奚睿沉默了,他緊緊地抿著唇,咬牙說道:「可……他們的生死,也不是你的責任!你沒有義務非要救別人。」

沈西園眨了眨眼:「可就算是我不救別人,世界毀滅了我也會死啊。反正就是,無論如何我都會死,那你覺得我應該怎麼選擇?」

奚睿:「……我,我不知道。」

看他這樣子,沈西園不由得笑了一下,拍拍奚睿的肩膀:「好了,不聊這個了,我得先回家去,說不定接下來就沒時間再見他們了。」

奚睿當然知道沈西園說的他們指的是誰。

他眼睛驟然紅了,「一定還有別的辦法。」

沈西園笑了一下,轉身要走。

奚睿快步追上去:「我……我跟你一起。」

「幹嘛,我要回家,你也跟我一起回家?」沈西園問。

奚睿點頭:「我跟你一起回家。」

「好了別這樣,你回你家去。如果連我也不能阻止這一切發生,那最後的時刻,跟家人在一起比較重要。」

「你也是我的家人。」

沈西園叫了一輛車,把奚睿塞上去,她自己則直接瞬移回家。

回的是她跟傅準的家。

帶上傅准一起,兩人回了陸家。

只要沈西園回去,陸奶奶總是很開心。

各種好吃的,變著花樣做。

吃過飯,傅准陪著陸爺爺下棋,沈西園陪奶奶去花房。

奶奶的花房打理得非常仔細,裡面有很多品種的話,有最普通的玫瑰,也有昂貴的精品蘭花。

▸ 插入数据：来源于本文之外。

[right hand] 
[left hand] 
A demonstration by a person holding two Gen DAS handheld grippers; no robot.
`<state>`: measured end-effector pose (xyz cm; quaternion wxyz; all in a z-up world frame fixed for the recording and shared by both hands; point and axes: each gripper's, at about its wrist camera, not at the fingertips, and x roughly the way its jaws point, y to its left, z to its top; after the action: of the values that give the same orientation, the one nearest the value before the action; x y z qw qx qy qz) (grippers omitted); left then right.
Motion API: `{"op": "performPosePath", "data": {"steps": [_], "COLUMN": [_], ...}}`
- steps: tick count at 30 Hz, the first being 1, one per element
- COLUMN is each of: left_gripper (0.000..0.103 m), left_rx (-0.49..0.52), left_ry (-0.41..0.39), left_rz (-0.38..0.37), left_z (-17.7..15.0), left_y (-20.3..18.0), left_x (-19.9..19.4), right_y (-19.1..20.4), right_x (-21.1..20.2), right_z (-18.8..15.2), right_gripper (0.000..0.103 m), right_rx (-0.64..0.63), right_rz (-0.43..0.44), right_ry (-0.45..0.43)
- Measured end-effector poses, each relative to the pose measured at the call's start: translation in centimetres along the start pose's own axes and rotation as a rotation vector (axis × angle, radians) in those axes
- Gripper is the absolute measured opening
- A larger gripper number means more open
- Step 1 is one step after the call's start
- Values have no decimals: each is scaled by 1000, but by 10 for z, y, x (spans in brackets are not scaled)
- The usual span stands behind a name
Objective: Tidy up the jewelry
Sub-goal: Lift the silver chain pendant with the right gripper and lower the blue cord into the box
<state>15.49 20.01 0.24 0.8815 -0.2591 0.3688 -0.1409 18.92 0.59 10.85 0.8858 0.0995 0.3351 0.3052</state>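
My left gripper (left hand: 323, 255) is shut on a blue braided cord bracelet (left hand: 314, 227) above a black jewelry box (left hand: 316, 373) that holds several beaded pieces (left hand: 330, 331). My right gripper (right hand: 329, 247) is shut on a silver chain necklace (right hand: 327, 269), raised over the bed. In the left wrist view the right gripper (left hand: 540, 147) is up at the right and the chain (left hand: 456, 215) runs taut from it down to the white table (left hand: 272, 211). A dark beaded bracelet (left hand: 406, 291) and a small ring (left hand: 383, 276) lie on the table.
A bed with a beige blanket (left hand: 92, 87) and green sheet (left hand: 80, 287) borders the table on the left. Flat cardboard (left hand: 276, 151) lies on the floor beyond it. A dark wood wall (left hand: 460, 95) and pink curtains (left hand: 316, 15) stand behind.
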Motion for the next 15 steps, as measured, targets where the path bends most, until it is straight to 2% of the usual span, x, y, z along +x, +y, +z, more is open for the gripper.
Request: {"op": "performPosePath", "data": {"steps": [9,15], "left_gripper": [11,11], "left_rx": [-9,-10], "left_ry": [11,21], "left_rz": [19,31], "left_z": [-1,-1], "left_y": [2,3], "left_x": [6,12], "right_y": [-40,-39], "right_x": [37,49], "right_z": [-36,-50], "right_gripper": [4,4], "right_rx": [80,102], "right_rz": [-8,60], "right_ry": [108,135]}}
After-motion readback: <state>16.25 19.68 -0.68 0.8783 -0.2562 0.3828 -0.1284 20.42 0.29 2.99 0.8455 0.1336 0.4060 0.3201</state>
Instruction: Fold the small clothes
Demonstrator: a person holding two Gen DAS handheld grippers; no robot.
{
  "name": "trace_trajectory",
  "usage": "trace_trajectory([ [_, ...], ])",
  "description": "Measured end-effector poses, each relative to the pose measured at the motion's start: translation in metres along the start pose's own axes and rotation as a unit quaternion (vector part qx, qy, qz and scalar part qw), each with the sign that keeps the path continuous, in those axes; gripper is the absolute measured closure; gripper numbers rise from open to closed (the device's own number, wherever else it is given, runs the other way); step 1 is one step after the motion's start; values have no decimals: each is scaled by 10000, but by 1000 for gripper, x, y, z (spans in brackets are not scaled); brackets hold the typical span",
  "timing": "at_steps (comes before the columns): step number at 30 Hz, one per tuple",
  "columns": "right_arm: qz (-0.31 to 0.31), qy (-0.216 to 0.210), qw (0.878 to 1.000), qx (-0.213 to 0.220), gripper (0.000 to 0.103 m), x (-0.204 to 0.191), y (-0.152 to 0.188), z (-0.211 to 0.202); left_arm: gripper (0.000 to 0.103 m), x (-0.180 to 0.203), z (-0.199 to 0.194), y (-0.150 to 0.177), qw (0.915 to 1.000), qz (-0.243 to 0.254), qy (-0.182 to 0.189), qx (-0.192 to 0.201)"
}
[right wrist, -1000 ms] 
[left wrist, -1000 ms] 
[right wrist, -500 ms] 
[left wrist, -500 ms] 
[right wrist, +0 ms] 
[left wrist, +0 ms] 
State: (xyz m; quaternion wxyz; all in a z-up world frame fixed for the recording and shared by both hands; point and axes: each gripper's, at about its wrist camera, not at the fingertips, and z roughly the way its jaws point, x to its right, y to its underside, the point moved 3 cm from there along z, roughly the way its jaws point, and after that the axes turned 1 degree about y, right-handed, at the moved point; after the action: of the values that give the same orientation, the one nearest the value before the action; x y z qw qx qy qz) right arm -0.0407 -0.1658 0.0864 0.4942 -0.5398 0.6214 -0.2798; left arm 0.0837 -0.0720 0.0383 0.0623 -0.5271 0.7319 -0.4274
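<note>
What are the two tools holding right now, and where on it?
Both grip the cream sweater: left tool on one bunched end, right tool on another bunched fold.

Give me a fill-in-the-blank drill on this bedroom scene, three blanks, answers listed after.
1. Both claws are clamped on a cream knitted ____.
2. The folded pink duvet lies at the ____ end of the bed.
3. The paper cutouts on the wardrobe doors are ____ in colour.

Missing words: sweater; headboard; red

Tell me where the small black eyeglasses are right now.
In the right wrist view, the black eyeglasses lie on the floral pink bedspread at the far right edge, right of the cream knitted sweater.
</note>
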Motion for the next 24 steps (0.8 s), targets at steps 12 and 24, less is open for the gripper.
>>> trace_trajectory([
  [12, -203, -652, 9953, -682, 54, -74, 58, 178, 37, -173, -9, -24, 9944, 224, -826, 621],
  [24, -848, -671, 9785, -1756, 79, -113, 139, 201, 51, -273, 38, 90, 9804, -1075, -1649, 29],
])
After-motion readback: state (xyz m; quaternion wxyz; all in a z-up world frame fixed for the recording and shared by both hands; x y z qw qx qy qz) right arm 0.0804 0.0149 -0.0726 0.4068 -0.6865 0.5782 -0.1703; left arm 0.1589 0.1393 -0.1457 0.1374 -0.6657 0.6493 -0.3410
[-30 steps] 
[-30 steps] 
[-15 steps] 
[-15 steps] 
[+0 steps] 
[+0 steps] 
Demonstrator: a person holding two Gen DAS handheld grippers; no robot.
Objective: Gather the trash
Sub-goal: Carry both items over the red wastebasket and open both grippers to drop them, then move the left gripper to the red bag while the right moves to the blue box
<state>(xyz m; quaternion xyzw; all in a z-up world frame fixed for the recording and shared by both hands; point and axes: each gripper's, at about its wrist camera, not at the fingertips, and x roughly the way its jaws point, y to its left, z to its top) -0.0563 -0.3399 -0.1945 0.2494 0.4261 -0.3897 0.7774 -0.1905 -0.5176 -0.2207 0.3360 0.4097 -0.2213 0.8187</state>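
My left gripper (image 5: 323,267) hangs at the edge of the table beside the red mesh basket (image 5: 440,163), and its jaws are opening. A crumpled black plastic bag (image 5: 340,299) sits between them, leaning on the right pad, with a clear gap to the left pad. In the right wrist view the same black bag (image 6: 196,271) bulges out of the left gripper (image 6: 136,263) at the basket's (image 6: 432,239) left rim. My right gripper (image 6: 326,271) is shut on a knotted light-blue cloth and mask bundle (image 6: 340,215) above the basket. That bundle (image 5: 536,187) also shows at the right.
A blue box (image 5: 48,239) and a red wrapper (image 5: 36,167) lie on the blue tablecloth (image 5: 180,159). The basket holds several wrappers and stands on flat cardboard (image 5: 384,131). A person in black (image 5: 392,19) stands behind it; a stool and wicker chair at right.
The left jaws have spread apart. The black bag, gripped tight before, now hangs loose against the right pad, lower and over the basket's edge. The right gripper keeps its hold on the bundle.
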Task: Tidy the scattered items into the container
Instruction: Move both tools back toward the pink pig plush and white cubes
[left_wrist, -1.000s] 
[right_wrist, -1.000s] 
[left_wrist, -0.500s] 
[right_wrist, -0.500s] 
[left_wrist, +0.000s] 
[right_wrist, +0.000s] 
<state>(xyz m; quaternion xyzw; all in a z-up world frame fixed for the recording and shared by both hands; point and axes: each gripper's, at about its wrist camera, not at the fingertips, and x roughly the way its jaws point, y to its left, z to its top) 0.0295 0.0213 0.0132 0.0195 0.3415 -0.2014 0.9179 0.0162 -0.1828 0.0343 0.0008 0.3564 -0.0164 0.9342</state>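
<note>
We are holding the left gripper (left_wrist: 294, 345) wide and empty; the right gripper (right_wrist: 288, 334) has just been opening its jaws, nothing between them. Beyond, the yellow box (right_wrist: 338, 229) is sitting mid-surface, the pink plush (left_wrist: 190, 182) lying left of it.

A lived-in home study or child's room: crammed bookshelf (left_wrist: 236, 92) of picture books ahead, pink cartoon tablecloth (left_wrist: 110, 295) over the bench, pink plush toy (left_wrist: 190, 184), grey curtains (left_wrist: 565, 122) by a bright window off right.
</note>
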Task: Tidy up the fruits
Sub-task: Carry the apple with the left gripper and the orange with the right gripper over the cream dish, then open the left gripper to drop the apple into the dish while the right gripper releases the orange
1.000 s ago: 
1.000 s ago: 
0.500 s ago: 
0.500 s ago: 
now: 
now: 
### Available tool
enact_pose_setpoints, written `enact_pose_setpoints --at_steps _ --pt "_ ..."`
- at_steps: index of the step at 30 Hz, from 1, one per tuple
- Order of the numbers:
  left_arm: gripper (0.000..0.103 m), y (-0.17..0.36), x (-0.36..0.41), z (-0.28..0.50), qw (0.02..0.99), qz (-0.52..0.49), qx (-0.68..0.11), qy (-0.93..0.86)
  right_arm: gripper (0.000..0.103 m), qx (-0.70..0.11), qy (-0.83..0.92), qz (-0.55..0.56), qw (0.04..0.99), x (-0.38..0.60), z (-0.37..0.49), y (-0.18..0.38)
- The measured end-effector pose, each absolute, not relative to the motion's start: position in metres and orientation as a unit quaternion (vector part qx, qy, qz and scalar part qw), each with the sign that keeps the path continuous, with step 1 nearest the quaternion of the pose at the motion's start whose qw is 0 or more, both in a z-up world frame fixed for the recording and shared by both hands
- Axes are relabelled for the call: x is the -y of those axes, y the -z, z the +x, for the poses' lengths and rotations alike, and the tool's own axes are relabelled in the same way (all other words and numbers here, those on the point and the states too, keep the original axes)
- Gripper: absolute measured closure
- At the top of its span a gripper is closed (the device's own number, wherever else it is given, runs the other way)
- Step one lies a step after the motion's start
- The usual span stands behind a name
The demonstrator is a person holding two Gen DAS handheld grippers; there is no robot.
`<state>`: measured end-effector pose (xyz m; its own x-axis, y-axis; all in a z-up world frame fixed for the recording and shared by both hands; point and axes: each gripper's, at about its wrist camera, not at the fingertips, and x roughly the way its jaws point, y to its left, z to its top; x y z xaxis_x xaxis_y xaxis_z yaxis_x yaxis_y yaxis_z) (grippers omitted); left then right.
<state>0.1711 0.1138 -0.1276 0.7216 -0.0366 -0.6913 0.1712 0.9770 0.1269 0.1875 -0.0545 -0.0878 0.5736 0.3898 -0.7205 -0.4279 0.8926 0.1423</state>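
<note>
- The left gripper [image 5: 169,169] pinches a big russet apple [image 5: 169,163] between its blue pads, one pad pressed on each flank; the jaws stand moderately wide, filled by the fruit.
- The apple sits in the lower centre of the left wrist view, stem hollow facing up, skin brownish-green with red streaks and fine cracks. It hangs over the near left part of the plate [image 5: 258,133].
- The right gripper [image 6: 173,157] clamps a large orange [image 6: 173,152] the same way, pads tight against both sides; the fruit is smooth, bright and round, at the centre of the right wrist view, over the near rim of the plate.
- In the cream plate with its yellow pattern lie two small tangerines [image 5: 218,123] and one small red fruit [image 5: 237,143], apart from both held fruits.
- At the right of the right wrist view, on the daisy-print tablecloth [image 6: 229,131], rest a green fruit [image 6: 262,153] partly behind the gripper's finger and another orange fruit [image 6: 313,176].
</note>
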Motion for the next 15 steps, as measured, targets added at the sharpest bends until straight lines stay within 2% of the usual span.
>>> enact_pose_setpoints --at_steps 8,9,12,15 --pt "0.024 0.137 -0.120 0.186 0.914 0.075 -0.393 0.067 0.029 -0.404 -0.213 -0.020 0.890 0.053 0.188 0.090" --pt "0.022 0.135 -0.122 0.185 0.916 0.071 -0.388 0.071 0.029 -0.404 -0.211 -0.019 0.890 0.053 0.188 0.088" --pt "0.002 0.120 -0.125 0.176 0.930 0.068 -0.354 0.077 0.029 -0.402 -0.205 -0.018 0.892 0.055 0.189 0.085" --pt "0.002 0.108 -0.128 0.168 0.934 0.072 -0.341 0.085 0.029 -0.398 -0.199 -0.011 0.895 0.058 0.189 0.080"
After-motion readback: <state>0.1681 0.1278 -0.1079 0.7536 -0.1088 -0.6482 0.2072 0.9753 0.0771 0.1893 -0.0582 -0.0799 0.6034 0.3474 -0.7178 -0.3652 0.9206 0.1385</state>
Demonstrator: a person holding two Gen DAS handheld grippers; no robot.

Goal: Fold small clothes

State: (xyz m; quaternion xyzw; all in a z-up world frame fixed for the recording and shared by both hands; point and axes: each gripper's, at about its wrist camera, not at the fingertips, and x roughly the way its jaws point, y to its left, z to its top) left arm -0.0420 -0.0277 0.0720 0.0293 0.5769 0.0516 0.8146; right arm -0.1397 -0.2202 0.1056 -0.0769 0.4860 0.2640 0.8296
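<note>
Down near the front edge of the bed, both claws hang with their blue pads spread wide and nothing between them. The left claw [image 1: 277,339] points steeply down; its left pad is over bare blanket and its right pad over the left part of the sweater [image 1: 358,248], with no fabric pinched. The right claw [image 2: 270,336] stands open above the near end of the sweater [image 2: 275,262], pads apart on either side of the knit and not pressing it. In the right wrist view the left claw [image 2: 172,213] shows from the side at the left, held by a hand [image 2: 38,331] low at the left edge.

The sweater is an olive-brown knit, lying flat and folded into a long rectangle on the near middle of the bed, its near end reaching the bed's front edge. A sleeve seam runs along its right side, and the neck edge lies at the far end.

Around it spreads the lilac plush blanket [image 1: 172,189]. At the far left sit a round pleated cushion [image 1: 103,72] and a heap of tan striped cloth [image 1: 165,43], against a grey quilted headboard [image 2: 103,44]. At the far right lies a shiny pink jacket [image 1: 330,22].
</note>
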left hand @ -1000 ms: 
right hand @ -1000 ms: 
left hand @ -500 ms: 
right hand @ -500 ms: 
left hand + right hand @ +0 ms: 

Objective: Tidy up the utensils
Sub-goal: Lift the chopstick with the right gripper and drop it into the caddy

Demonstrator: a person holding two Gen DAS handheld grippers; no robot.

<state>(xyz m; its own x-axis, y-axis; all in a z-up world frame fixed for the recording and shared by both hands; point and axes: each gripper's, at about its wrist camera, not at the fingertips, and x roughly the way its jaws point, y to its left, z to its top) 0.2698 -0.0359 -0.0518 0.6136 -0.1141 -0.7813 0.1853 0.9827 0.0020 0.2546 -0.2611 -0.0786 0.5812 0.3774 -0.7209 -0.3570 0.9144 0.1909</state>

「我其實就喜歡看,真叫我侍弄這些東西,我也沒那個耐心。」奶奶笑著說。

沈西園陪奶奶看花:「奶奶您最喜歡哪種?」

奶奶說:「我啊,其實還挺喜歡牡丹的,還有各種顏色的菊花,我都挺喜歡。別的這些,玫瑰啊什麼的,只要好看我也都喜歡,也不算是有特別偏愛的吧。園寶喜歡什麼花?」

沈西園想了一下:「我也不知道哎,都挺好看的。」

奶奶笑著拍拍沈西園的手,拿起噴壺給花花草草噴水。

「園寶,是不是有什麼事情?」奶奶問。

沈西園眨了一下眼睛:「什麼?」

奶奶笑著看了她一眼:「問題很棘手嗎?」

沈西園沒說話。

奶奶輕輕地嘆了口氣,但很快就又笑著說:「別著急,再難的問題,總有解決的辦法。要真的連解決的辦法都沒有,那就順其自然。」

沈西園看著奶奶,笑著點頭:「您放心,不會有事的。」

奶奶也笑了:「那就好。園寶你看這個,向日葵,開花的時候很好看,結果后還能吃瓜子呢。去年的向日葵,收了十來個花盤,你爺爺親自動手炒的五香瓜子。」

沈西園湊過去看,「很香吧?」

奶奶點頭:「是香,就是,沒有以前吃的那個味兒了。現在好東西吃多了,也不缺這口吃的,就吃什麼都不香。」

沈西園想了想,偷偷給那幾株向日葵注入了些許靈力。

雖然但是,或許……就能吃到蘊含靈力的瓜子呢,肯定很好吃。

從陸家離開,傅准看向沈西園。

「今天到底怎麼了?」他問。

沈西園抱著他的胳膊:「什麼怎麼了?帶你回來看看爺爺奶奶,不行嗎?」

「行。」

他又看了她一眼。

「今晚吃什麼?」沈西園問。

傅准:「你想吃什麼?」

她想了想,「吃烤肉吧,要有玉米和茄子。我們在家吃。」

「好。」他說。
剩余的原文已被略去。